***** DATASET
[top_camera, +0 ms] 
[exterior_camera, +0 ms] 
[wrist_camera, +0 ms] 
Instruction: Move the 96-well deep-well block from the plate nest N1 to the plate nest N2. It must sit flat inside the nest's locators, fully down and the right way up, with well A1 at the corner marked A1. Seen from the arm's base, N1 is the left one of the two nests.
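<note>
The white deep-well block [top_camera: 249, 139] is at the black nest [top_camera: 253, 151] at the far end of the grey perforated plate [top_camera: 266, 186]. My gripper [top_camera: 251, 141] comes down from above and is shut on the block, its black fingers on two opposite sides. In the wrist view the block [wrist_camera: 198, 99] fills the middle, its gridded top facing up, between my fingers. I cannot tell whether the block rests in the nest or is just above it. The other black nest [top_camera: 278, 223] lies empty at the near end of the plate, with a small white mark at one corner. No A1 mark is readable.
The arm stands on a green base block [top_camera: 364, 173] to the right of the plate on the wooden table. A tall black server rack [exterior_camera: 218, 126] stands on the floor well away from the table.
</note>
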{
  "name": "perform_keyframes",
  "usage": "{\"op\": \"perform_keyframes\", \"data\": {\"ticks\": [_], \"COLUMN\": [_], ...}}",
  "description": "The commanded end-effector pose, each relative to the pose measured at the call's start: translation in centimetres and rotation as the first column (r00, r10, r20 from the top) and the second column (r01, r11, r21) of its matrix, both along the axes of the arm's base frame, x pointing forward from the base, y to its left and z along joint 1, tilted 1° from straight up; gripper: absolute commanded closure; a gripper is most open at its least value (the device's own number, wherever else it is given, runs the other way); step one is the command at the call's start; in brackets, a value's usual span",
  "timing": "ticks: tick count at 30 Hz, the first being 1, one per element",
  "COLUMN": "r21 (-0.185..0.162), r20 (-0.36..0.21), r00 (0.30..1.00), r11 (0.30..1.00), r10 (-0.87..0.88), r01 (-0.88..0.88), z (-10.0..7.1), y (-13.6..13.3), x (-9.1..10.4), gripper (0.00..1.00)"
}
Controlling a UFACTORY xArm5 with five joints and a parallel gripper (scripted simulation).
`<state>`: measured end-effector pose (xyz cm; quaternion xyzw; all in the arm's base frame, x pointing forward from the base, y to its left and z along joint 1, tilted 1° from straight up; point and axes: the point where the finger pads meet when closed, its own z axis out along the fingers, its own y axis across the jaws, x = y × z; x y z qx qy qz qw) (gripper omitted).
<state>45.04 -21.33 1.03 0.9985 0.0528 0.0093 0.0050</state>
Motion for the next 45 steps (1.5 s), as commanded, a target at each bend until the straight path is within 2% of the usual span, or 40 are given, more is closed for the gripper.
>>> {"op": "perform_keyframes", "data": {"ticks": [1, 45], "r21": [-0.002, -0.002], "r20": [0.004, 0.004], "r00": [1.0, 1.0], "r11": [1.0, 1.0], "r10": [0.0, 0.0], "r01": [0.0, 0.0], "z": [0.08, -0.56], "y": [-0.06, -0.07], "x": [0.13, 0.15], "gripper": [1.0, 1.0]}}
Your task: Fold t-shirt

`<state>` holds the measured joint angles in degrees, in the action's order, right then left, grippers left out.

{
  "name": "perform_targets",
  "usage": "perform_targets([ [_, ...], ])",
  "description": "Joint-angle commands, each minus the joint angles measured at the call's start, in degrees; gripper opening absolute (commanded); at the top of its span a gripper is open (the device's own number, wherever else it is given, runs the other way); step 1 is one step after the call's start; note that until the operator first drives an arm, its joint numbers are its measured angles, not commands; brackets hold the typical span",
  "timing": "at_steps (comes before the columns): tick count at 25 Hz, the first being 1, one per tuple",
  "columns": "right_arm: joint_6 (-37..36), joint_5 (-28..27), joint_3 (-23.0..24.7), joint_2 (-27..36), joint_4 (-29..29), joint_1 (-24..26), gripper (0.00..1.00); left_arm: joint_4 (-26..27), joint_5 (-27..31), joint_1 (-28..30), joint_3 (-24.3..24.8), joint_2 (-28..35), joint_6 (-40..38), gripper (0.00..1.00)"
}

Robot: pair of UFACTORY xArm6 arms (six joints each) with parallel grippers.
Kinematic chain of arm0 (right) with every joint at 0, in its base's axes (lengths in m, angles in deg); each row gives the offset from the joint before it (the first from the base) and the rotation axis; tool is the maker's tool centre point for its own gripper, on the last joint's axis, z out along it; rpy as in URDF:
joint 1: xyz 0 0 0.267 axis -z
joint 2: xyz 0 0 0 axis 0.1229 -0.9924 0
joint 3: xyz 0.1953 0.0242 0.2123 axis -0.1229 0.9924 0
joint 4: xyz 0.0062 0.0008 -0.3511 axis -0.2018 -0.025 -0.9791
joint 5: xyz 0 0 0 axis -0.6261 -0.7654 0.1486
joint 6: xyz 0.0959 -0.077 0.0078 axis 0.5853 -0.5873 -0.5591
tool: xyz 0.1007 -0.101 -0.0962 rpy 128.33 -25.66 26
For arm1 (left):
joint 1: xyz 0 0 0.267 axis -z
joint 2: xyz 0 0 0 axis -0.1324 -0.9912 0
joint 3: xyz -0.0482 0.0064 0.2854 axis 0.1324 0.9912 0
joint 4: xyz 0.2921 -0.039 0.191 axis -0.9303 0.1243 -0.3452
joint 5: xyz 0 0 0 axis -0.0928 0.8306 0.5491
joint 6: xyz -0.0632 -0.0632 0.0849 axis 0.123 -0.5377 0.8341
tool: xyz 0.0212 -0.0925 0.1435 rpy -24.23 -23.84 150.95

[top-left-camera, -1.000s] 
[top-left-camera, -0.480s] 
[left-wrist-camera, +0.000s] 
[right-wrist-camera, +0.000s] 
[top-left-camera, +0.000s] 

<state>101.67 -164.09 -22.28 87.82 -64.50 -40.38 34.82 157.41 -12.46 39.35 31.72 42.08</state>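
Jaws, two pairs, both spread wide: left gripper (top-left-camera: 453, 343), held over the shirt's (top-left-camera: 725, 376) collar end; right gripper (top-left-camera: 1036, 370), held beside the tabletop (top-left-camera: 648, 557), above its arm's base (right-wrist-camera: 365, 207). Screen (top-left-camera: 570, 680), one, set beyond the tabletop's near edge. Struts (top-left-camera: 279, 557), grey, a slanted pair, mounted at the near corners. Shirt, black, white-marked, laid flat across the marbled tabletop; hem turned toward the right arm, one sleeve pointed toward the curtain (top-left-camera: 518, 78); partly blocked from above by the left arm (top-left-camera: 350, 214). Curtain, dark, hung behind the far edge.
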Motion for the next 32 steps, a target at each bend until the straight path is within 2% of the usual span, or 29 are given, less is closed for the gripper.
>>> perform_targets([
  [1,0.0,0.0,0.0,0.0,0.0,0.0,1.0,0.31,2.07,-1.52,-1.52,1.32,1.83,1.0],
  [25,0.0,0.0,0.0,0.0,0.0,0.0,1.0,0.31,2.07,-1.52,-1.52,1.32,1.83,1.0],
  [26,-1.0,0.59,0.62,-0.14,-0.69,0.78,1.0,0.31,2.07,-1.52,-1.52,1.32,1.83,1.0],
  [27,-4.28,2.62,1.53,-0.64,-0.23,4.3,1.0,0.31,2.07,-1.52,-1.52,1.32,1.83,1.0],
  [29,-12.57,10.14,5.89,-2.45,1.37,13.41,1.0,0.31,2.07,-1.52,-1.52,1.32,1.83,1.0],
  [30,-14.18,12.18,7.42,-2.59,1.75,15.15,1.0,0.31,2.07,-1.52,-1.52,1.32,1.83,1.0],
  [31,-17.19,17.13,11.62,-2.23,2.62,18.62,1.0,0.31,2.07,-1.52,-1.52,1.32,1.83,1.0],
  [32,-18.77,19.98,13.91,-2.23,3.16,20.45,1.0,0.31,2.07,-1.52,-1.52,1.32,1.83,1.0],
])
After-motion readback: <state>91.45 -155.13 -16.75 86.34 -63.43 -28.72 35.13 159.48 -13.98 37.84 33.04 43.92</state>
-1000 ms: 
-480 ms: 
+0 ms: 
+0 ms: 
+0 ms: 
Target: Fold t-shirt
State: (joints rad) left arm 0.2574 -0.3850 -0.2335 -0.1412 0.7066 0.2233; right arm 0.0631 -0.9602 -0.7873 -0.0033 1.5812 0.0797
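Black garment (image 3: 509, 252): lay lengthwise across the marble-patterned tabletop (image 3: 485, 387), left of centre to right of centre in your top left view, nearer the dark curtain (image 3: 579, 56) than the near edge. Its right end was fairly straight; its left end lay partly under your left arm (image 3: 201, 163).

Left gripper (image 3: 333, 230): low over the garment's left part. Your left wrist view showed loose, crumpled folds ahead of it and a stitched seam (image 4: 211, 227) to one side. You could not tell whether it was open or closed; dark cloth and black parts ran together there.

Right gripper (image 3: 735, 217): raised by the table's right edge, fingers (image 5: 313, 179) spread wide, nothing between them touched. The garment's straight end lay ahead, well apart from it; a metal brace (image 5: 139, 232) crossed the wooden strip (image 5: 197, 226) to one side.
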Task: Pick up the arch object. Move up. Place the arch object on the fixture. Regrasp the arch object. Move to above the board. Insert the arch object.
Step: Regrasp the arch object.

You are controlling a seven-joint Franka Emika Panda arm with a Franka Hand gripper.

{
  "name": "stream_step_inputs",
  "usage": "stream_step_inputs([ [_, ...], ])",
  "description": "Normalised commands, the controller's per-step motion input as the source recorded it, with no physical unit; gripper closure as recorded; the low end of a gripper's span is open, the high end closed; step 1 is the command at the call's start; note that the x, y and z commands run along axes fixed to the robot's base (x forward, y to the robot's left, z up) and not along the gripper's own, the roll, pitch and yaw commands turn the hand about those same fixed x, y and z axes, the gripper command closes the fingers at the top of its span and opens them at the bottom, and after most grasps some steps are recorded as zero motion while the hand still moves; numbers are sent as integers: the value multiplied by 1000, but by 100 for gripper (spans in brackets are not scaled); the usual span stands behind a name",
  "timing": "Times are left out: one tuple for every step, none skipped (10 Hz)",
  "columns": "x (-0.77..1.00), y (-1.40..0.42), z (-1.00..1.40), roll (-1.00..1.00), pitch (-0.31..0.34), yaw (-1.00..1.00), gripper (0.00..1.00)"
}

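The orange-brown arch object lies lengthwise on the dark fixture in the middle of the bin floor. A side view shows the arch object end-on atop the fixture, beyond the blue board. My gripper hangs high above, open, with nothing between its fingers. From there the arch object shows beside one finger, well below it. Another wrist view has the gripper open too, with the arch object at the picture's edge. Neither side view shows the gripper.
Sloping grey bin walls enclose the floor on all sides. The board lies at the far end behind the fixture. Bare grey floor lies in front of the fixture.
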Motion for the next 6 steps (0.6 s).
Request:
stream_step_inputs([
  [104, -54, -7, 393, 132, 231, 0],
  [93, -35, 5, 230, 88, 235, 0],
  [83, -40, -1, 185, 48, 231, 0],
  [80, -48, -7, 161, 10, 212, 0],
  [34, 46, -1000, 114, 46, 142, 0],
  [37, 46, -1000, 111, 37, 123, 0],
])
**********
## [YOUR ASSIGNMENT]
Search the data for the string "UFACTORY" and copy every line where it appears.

## [RESULT OF THE EXERCISE]
Controlling a UFACTORY xArm5 with five joints and a parallel gripper (scripted simulation).
Robot: pair of UFACTORY xArm6 arms (six joints each) with parallel grippers.

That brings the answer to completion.